Police Perjury — All. The. Time.

Ever heard of police officers “testilying” in court? “Testilying” is the cynical euphemism that cops use for testifying falsely in order to secure convictions against people whom they believe to be guilty. But there is obviously another word for it: police perjury. “Testilying” is rationalized as somehow justified because the cop’s goal is to make sure that the bad guy gets convicted. The cop lies so that the suspect does not get off on a technicality. But it’s unmistakably police perjury, and the so-called technicalities are our constitutional protections against government persecution.

A survey of prosecutors, judges and defense attorneys in Chicago concludes that cops commit police perjury on the witness stand about 20% of the time. Almost all of the police officers questioned in another study admit that fellow officers commit perjury – sometimes rarely, sometimes routinely, but most everyone is doing it. Yet, cops are almost never called out on police perjury, much less disciplined, fired, or prosecuted. San Francisco’s former Police Commissioner Peter Keane described the rampant frequency of police perjury: “[P]erjury in court to justify illegal dope searches is commonplace. One of the dirty little not-so-secret secrets of the criminal justice system is undercover narcotics officers intentionally lying under oath. It is a perversion of the American justice system that strikes directly at the rule of law. Yet it is the routine way of doing business in courtrooms everywhere in America.”

As Commissioner Keane references, often the perjury happens in the mundane cases – the drug busts and the gun possession cases – where cops blatantly lie in order to retroactively justify their search after they found something illegal. Even then, police perjury is deeply troubling because it masks the fact that police are conducting illegal searches in the first place. If they can just lie to justify the searches after the fact, it gives them license to search without proper cause, targeting people based on race or youth. This contributes to the systemic racism and discrimination in the criminal justice system. And once the wink and nod become the legal system’s response to frequent police perjury the entire system breaks down. We see corrupt cops framing innocent people and the colleagues of abusive cops blatantly lying to justify police shootings. And, far too often in our cases at Loevy & Loevy, we see actual criminals walk free while innocent people go to prison based on lies and manufactured evidence by the police.

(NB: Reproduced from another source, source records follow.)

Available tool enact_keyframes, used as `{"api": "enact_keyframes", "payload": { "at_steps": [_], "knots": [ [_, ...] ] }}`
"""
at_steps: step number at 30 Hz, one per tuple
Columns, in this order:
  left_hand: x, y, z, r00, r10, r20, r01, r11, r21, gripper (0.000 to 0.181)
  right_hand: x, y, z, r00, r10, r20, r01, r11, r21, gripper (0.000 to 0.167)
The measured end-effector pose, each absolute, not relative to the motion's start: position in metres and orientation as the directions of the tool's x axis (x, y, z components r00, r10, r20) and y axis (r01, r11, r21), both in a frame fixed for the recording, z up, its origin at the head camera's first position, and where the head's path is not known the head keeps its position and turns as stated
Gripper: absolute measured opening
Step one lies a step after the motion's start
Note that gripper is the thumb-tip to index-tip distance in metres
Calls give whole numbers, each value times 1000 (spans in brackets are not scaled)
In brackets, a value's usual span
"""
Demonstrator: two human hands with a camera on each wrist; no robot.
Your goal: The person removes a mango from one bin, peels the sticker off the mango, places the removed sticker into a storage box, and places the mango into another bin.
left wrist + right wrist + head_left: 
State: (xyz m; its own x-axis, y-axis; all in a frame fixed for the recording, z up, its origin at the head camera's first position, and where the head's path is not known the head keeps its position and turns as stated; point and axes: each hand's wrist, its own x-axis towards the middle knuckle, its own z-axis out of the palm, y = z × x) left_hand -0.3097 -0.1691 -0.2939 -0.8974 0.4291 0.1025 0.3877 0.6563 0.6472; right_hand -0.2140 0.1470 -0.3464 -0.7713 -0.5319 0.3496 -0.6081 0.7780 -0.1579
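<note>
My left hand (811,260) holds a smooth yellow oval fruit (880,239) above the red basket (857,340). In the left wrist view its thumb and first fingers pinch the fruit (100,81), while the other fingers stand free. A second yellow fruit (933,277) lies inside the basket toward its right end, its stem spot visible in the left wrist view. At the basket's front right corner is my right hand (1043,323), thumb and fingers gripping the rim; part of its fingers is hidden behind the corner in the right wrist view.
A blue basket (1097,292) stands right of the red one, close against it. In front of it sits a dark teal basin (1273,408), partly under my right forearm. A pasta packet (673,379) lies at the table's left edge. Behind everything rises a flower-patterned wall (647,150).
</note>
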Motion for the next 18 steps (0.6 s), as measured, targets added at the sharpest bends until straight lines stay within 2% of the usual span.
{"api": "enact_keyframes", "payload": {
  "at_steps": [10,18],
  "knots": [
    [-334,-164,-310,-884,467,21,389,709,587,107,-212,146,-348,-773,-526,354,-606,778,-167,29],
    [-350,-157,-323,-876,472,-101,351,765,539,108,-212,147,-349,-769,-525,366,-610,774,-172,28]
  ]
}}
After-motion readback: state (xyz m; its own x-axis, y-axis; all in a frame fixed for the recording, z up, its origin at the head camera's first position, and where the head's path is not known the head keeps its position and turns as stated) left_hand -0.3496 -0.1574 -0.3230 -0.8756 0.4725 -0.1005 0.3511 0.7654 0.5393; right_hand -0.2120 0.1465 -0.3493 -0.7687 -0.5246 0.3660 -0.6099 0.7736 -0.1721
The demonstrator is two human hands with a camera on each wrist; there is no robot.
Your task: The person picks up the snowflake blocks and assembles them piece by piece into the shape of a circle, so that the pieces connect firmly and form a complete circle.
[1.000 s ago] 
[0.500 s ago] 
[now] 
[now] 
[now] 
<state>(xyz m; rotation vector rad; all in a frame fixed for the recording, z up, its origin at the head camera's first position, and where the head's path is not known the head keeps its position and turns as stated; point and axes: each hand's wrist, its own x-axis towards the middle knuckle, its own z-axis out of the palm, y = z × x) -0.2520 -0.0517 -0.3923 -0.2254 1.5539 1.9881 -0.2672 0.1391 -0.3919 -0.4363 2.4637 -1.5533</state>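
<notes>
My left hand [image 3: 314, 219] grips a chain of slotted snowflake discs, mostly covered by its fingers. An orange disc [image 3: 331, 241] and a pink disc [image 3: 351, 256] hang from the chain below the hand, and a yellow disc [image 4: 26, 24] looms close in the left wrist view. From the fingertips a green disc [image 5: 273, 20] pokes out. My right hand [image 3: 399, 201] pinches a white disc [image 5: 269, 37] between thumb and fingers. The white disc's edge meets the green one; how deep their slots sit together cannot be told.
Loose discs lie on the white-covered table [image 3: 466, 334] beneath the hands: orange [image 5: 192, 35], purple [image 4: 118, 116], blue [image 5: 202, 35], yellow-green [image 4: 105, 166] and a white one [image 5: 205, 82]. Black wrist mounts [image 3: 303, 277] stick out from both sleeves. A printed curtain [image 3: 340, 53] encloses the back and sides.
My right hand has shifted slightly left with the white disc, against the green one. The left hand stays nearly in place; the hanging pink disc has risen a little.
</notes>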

A brutal piece in the Huffington Post compares cops’ lies to the videos of the corresponding violent police encounter with the suspect to show how the culture of lying fosters abusive policing. The article juxtaposes reports like: “The shackles accidentally hit one of her arms” with a video of the incident that shows two cops beating a 16-year-old girl senseless. The video corresponding to the report of “a physical altercation ensued” is disturbing to watch. And, of course, no one can forget the contrast between South Carolina Officer Michael Slager’s report that he “felt threatened and reached for his department-issued firearm and fired his weapon” with the video showing him repeatedly shooting a fleeing Walter Scott in the back.

Understanding the routine lies told by cops is the key to understanding why the problem of police violence is not going away. When you understand that police perjury is the accepted norm, it makes sense how a Chicago Police Department officer can gun down Laquan McDonald, while all of the fellow officers at the scene lie about the circumstances to make the shooting appear justified. Every time that a cop lies and he isn’t disciplined, the culture of police violence gains further support within the ranks. Every time the justice system plays along with the not-so-secret secret of rampant police perjury it contributes to the culture of violence.